- [Task objective]
Repeat every line of the material below exactly.

- [Raw data]
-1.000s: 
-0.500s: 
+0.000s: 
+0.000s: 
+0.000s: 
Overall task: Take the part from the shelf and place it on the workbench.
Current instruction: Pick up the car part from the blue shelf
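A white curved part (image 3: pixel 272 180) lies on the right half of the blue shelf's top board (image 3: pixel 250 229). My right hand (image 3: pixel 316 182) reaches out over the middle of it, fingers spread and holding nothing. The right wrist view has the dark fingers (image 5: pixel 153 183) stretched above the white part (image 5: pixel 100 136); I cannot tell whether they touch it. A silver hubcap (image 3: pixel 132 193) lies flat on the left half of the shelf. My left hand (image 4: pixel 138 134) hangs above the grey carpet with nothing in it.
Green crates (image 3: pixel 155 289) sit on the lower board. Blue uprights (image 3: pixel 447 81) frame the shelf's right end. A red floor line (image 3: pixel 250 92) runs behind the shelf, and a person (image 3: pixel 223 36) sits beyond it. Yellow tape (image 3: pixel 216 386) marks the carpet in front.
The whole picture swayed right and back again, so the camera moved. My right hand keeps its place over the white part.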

- [Result of the task]
-1.000s: 
-0.500s: 
+0.000s: 
+0.000s: 
+0.000s: 
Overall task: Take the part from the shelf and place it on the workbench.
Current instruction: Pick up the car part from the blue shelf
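A white curved part (image 3: pixel 272 180) lies on the right half of the blue shelf's top board (image 3: pixel 250 229). My right hand (image 3: pixel 316 182) reaches out over the middle of it, fingers spread and holding nothing. The right wrist view has the dark fingers (image 5: pixel 153 183) stretched above the white part (image 5: pixel 100 136); I cannot tell whether they touch it. A silver hubcap (image 3: pixel 132 193) lies flat on the left half of the shelf. My left hand (image 4: pixel 138 134) hangs above the grey carpet with nothing in it.
Green crates (image 3: pixel 155 289) sit on the lower board. Blue uprights (image 3: pixel 447 81) frame the shelf's right end. A red floor line (image 3: pixel 250 92) runs behind the shelf, and a person (image 3: pixel 223 36) sits beyond it. Yellow tape (image 3: pixel 216 386) marks the carpet in front.
The whole picture swayed right and back again, so the camera moved. My right hand keeps its place over the white part.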

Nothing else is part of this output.